Nel teatro contemporaneo, da sempre così teso alla scoperta del Grande Autore e che dunque macina e divora ogni cosa a velocità supersoniche, un testo che superi la contingenza del momento per assurgere al valore di un piccolo 'classico' è merce rara: 'Rumori fuori scena’, in scena da stasera al 20 ottobre prodotto da 'The Kitchen Company', fa parte di questa sparuta minoranza avendo consegnato se stesso e il suo autore, l'inglese Michael Frayn, ad una travolgente e inaspettata popolarità. Evento ancor più straordinario se si pensa come sia riuscito a sfatare, tutti insieme, alcuni pregiudizi storici che il teatro si porta dietro praticamente da sempre, come quello che vede il successo un elemento disdicevole nell'economia di certi autori (quasi fosse indispensabile sbattersi a destra e a manca per veder poi riconosciuta la propria bravura magari soltanto una volta morti) o che considera la commedia 'leggera' una sorta di sottogenere da guardare con sospetto e diffidenza.

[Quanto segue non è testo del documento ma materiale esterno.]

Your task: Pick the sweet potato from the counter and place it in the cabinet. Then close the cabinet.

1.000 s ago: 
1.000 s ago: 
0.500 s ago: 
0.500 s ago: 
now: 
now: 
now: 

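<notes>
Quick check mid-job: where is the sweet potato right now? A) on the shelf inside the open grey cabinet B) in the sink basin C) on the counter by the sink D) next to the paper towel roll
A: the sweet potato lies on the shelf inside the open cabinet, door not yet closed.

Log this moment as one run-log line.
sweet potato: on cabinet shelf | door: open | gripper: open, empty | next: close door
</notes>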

Già, perché 'Rumori fuori scena', volendo usare una parola che potrebbe far rabbrividire qualcuno, non è altro che una farsa. Quali dunque i motivi di tanto successo? Si potrebbe cominciare dicendo che colpisce nel segno e che ci si diverte praticamente dall'inizio alla fine, ma sarebbe una banalità. La realtà è che fa leva su un tema che ha sempre affascinato chi sta in platea: lo spettacolo che si riproduce, si cita, rifà se stesso, un meccanismo - cioè - che tende a smascherare le regole del gioco e a smontare la macchina teatrale consentendo di guardare il giocattolo dall'interno. Il pretesto, nella commedia di Frayn, è dato da una scalcagnata compagnia di quart'ordine che seguiamo in tre momenti ben distinti: durante la prova generale di un nuovo spettacolo, travagliata e faticosa come non mai, e quindi in due successive repliche talmente squalificanti da stravolgere completamente il testo che stanno interpretando.

La chiave vincente sta tutta qui, in un gioco ad incastro tra palcoscenico e quinte realizzato in maniera fantasiosa e brillante e in una magistrale architettura che vellica il nostro voyerismo di spettatori perché guardare dal buco della serratura il nascere di una commedia rappresenta una sirena irresistibile. Certo, in genere quando si mette in mette in prova una novità le cose vanno (si spera) in maniera diversa ma resta comunque un modo di soddisfare innocentemente alcune fantasie: se a volte proviamo il sadico desiderio di essere testimoni di un atto totalmente trasgressivo - che so, vedere un attore mandare al diavolo in scena il proprio collega o la primadonna alle prese con un devastante vuoto di memoria - la commedia di Frayn è lì puntuale a soddisfare queste nostre voglie un pò perverse.